- Directed by: John Guillermin
- Written by: John Guillermin
- Produced by: John Guillermin Robert Jordan Hill
- Starring: Dermot Walsh; Rona Anderson; John Bentley;
- Cinematography: Gerald Gibbs
- Edited by: Robert Jordan Hill
- Music by: John Wooldridge
- Production company: Advance Productions
- Distributed by: Adelphi Films (UK); Eagle Lion (US);
- Release dates: 3 February 1950 (London UK); 10 November 1950 (US);
- Running time: 68 minutes
- Country: United Kingdom
- Language: English

= Torment (1950 British film) =

British film by John Guillermin

Torment (U.S. title: Paper Gallows) is a 1950 British second feature thriller film directed and written by John Guillermin and starring Dermot Walsh, Rona Anderson and John Bentley.

It was the first sole director credit for John Guillermin. He later called the film "a lemon".

==Plot==
Brothers Cliff and Jim Brandon are a successful writing team specializing in murder mysteries, but Cliff and Jim are almost as disturbed as some of the characters they have created. While researching their latest novel, Cliff commits murder, simply to experience the thrill. He then attempts to frame his secretary Joan for the crime. His reason is personal: both brothers are in love with Joan, but she prefers Jim. Jim, the saner of the two brothers, races against time to save Joan from the gallows and to bring Cliff to justice.

==Cast==
- Dermot Walsh as Cliff Brandon
- Rona Anderson as Joan
- John Bentley as Jim Brandon
- Michael Martin Harvey as Curley Wilson
- Valentine Dunn as Mrs. Crier
- Dilys Laye as Violet Crier

==Production==
John Guillermin had made several films for Adelphi as a producer. One day, he saw an elaborate set being torn down and offered Adelphi that he would write a film in three weeks and shoot it in three weeks if he could use the set. They agreed. It did take Guillermin three weeks to write it but six weeks to film. He was paid £3,250.
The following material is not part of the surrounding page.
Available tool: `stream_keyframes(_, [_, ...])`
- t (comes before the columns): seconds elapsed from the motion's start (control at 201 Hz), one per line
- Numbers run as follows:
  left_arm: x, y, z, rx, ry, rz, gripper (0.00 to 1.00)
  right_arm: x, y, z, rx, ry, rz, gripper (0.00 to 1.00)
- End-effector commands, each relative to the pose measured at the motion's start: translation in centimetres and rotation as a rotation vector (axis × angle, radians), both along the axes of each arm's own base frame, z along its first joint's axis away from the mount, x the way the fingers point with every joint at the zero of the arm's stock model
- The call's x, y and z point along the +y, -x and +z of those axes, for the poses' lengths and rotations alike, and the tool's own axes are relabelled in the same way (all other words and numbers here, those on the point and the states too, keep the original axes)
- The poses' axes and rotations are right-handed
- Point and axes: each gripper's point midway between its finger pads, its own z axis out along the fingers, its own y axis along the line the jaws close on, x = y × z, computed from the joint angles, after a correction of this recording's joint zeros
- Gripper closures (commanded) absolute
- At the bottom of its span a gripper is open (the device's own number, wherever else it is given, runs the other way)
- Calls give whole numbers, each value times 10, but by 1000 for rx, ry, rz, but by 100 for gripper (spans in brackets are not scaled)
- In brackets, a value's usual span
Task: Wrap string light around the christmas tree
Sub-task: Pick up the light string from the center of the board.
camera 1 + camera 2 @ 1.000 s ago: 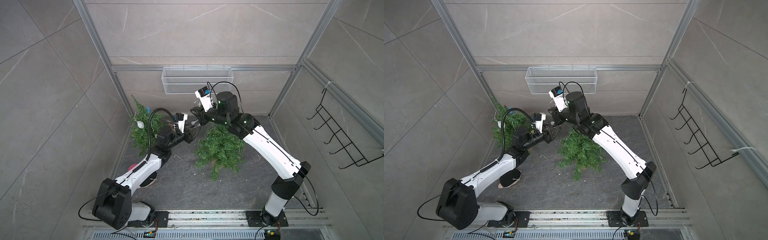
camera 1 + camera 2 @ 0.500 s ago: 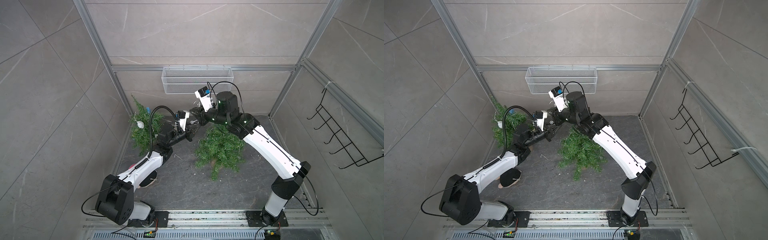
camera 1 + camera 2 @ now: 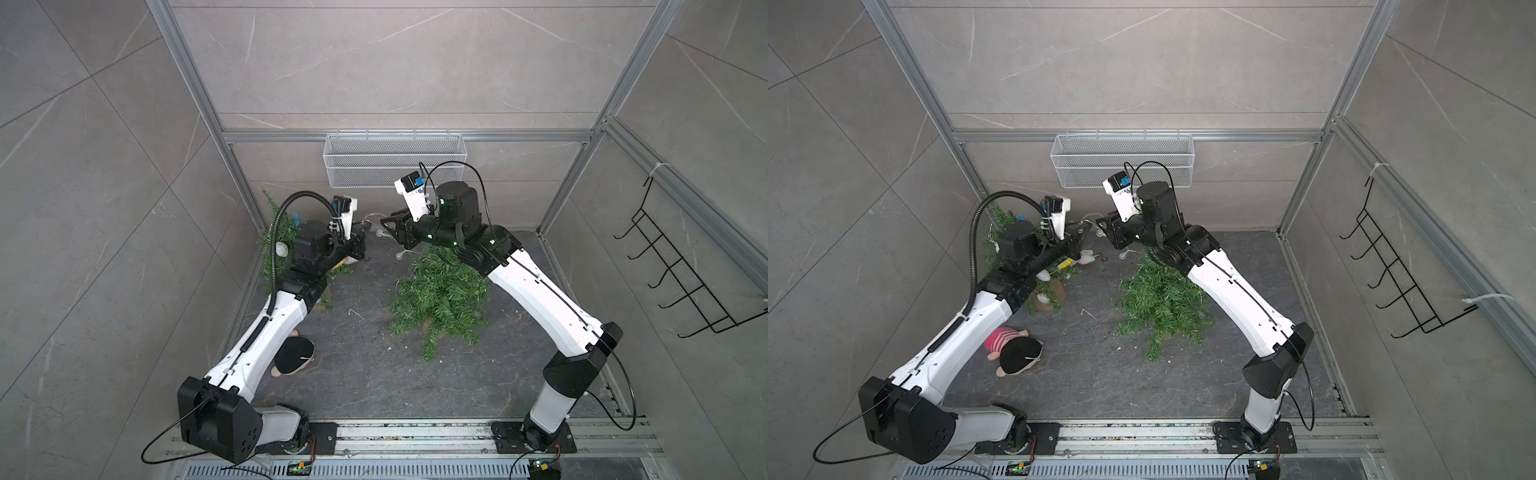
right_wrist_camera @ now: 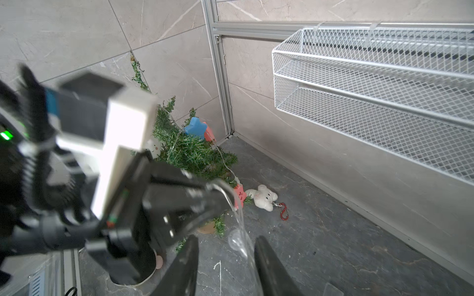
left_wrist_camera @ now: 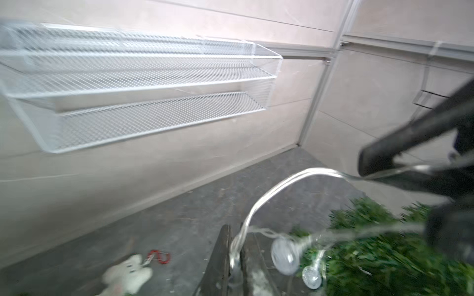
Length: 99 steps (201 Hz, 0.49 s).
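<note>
The string light [image 5: 279,185] is a clear wire with clear bulbs [image 5: 285,252]. My left gripper [image 5: 236,253] is shut on the wire, which arcs away to my right gripper's black fingers [image 5: 400,146]. In the right wrist view the string light [image 4: 241,225] hangs between my right gripper's [image 4: 225,253] open jaws, touching neither. In both top views the left gripper [image 3: 365,233] [image 3: 1081,230] and right gripper [image 3: 388,226] [image 3: 1102,224] nearly face each other near the back wall. The green christmas tree [image 3: 440,291] [image 3: 1163,299] stands below the right arm, with wire trailing onto it.
A smaller decorated tree [image 3: 278,232] [image 4: 187,151] stands in the back left corner behind my left arm. A white bunny keychain [image 4: 264,197] lies near it. A plush doll [image 3: 1017,353] lies by the left arm. A white mesh basket [image 3: 392,164] hangs on the back wall.
My left gripper has shut on the wire and drawn back a little from the right gripper. The right gripper's jaws have opened off the wire; its arm has hardly moved.
</note>
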Motion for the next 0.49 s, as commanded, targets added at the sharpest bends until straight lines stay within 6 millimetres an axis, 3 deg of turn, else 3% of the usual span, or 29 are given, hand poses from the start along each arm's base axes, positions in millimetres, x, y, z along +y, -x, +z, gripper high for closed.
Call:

According to one writer, it was with this film that "Guillermin's talent for clear, compact, efficient direction became evident: his tautly-shot thriller remains the strongest crime drama in the Adelphi catalogue."

Dermot Walsh says that during filming, an electrician fell twenty feet from railing down to the floor "but Guillermin wouldn't hold up production, he just went on shooting."

==Release==
The film was released in the US in March 1951 as Paper Gallows.

The film was rejected for distribution by the main British cinema circuits but Guillermin found the movie useful in launching his career.

==Critical reception==
The Monthly Film Bulletin wrote: "Cliché-ridden script, overplayed characters, but a feeling once or twice that the director had some elusive Higher Thing in mind."

Kine Weekly wrote: "The picture contains rather a lot of talk during the early stages, but above-average acting and photography enable it to transcend initial shortcomings and gallop to a gripping climax. Cliff's derangement is acceptable, and validity heightens the cleverly thought-out thrills. Exciting theatre, smoothly translated into screen terms, it should keep most audiences on the edge of their seats."

Variety wrote: "Here is a grim, suspenseful thriller devoid of cinematograph tricks but packing a hard entertainment punch. ... It has modest production values and within the scope of its budget is attractively presented."

TV Guide wrote, "the story here is nothing new, but the direction is fresh and original. Taking this simplistic plotline, Guillermin manages to inject some good suspense into a modestly budgeted feature. Walsh, Bentley, and Anderson play their roles well and play against one another with skill."

In British Sound Films: The Studio Years 1928–1959 David Quinlan rated the film as "mediocre", writing: "Hackneyed script, heavy playing: torment for the audience."